557 F. Supp. 2d 494

GERALD CHAMALES CORPORATION, Plaintiff, v. OKI DATA AMERICAS, INC. and Barry L. McElreath, Defendants, v. Gerald Chamales Corporation and Gerald Chamales1, Counterclaim-Defendants.

Civil Action No. 07-1947 (JEI).

United States District Court, D. New Jersey.

June 6, 2008.

*495Pietragallo, Gordon, Alfano, Bosick & Raspanti, LLP, by Kevin E. Raphael, Esq., Christopher A. Iacono, Esq., William L. Carr, Esq., Philadelphia, PA, for Plaintiff/Counterclaim-Defendant, Gerald Cha-males Corporation and Counterclaim-Defendant, Gerald Chamales.

Obermayer Rebmann Maxwell & Hippel LLP, by Stephen D. Schrier, Esq., Matthew A. Green, Esq., Cherry Hill, NJ, for Defendants/Counterclaimants, Oki Data Americas, Inc. and Barry L. McElreath.

OPINION

IRENAS, Senior District Judge:

Presently before this Court is Counterclaim-Defendant Gerald Chamales’s motion to dismiss for lack of personal jurisdiction pursuant to Fed.R.Civ.P. 12(b)(2). For the reasons set forth below, the motion will be denied.

I.

A.

In September 2006 Plaintiff/Counterclaim-Defendant, Gerald Chamales Corporation (“GCC”), filed a complaint alleging fraud and negligent misrepresentation against Defendants/Counterclaimants Oki Data Americas, Incorporated (“Oki Data”) and Oki Data’s Vice President Barry L. McElreath in the United States District Court for the Central District of California (the “California Court”).2 While the case was pending in the California Court, McElreath filed a motion to dismiss for *496lack of personal jurisdiction.3 In an order and opinion dated April 13, 2007, the California Court denied McElreath’s motion and held that it may properly assert specific jurisdiction over McElreath in California. (Oki Data Cert., Ex. A).4

Also on April 13, 2007, upon Oki Data’s motion, the California Court transferred venue to this Court pursuant to 28 U.S.C. § 1404(a). On October 5, 2007, Oki Data filed an amended answer, adding counterclaims for fraud and negligent misrepresentation against GCC and its Chairman, Gerald Chamales.5 Chamales now seeks to dismiss the counterclaim against him on the basis of lack of personal jurisdiction.

B.

This action arises from a two-part business deal in which MKG Imaging Solutions, Inc. (“Imaging Solutions”), a wholly-owned subsidiary of Oki Data, acquired MKG Cartridge Systems, Inc. (“Cartridge Systems”), a corporation which was eighty-five percent owned by Chamales.6 (Cntclaim ¶ 7).7 In conjunction with this acquisition, pursuant to a Manufacturing and Supply Agreement dated April 29, 2005, (the “Supply Agreement”) GCC agreed to purchase toner cartridges and other products exclusively from Imaging Solutions. (Cntclaim ¶ 17).8

Oki Data is a New Jersey corporation with its principal place of business in Mount Laurel, New Jersey.9 (Cntclaim ¶ 1). McElreath is a resident of the state of New Jersey. (McElreath Decl. at ¶ 4). Chamales is a resident and citizen of California. (Chamales Afft ¶ 1). Chamales does not own real property in New Jersey nor does he maintain a mailing address or telephone number there. (Id.). GCC is a California corporation with its principal place of business in Los Angeles, California. (Chamales Afft ¶ 2; Cntclaim ¶ 3).

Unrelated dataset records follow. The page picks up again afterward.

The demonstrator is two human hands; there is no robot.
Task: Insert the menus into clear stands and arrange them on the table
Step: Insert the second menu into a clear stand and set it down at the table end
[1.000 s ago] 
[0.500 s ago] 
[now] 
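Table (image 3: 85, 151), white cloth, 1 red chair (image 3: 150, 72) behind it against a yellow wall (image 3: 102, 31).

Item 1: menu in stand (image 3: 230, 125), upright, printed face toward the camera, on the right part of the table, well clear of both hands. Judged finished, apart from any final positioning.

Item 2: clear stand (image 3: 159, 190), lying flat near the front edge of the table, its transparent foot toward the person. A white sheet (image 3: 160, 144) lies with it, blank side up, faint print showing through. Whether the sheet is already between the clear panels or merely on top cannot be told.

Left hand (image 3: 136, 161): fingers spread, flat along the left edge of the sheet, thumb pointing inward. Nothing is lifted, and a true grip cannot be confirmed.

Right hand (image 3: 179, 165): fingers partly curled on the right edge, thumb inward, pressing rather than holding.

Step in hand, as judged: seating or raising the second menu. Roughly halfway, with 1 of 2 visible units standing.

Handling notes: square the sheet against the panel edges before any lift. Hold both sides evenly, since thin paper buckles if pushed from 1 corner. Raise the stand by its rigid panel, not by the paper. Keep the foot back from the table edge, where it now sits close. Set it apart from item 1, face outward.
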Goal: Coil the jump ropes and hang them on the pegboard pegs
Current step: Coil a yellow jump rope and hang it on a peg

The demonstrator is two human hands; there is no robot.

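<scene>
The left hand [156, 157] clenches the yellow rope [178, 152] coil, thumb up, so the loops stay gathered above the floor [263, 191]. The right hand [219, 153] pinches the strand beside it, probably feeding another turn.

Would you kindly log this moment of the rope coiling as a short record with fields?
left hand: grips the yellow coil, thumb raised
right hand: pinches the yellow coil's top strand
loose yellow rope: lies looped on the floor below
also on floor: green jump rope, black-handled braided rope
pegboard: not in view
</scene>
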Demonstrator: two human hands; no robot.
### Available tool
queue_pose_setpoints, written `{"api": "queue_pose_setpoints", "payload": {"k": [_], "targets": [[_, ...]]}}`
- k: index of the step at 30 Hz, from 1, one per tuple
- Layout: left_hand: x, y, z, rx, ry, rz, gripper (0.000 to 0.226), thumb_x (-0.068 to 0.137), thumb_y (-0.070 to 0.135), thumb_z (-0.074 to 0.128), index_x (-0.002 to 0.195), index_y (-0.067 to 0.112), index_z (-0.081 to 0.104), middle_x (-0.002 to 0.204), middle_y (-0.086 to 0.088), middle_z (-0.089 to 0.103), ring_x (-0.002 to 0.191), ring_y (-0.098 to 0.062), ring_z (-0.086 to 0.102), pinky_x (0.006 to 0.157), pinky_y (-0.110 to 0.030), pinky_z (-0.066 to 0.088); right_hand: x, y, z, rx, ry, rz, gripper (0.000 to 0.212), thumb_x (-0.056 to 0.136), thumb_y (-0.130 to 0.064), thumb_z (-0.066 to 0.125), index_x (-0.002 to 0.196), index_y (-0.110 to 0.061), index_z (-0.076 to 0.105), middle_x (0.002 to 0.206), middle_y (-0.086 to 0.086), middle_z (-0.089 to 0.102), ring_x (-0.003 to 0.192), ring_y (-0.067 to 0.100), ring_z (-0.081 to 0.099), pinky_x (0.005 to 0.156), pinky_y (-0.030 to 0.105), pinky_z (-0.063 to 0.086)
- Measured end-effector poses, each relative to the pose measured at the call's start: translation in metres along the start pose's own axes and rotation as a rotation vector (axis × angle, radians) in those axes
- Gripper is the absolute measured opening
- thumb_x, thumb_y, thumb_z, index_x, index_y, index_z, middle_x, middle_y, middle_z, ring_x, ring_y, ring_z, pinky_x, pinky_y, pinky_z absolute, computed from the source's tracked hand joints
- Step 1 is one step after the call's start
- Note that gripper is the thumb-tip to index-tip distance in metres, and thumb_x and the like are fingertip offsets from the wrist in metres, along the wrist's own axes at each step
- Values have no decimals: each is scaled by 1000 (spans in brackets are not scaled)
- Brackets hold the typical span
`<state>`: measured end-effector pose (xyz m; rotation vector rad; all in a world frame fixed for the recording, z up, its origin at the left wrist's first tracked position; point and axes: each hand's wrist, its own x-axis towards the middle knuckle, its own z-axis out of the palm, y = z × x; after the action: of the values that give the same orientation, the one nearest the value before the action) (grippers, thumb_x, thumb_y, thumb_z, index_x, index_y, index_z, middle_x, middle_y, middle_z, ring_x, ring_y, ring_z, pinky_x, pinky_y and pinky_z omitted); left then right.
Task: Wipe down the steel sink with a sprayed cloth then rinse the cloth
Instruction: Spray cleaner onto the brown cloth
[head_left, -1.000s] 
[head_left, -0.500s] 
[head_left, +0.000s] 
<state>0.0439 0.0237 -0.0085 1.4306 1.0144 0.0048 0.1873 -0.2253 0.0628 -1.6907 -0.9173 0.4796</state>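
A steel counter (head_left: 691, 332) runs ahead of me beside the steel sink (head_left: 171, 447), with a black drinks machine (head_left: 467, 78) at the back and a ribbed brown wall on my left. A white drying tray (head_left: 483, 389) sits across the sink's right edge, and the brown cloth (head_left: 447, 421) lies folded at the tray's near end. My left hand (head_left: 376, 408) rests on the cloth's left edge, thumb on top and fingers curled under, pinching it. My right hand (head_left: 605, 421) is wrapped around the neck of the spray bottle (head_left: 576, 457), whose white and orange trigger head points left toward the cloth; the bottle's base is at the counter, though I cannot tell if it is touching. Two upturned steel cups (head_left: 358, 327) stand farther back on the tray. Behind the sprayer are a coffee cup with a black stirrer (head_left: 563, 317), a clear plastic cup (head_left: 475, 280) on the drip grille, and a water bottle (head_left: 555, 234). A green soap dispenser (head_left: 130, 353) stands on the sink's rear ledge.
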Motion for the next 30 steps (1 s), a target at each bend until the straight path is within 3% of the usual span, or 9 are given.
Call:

Chamales traveled to Oki Data’s office in Mount Laurel, New Jersey to meet with McElreath and representatives from Cartridge Systems on August 19, 2004, to discuss the potential sale of Cartridge Systems’ assets to Oki Data or a subsidiary. (Cntclaim ¶ 9; Chamales Afft ¶ 3). After *497this meeting, Chamales and MeElreath corresponded via telephone and electronic mail to negotiate the terms of the proposed deal. (Chamales Aff t at ¶ 5; McEl-reath Decl. at ¶ 4). MeElreath states that he engaged in such correspondence with Chamales on “numerous” occasions. (MeElreath Decl. at ¶ 3). MeElreath participated in many of these communications from Oki Data’s New Jersey office or from his personal residence in New Jersey. (MeElreath Decl. at ¶ 4).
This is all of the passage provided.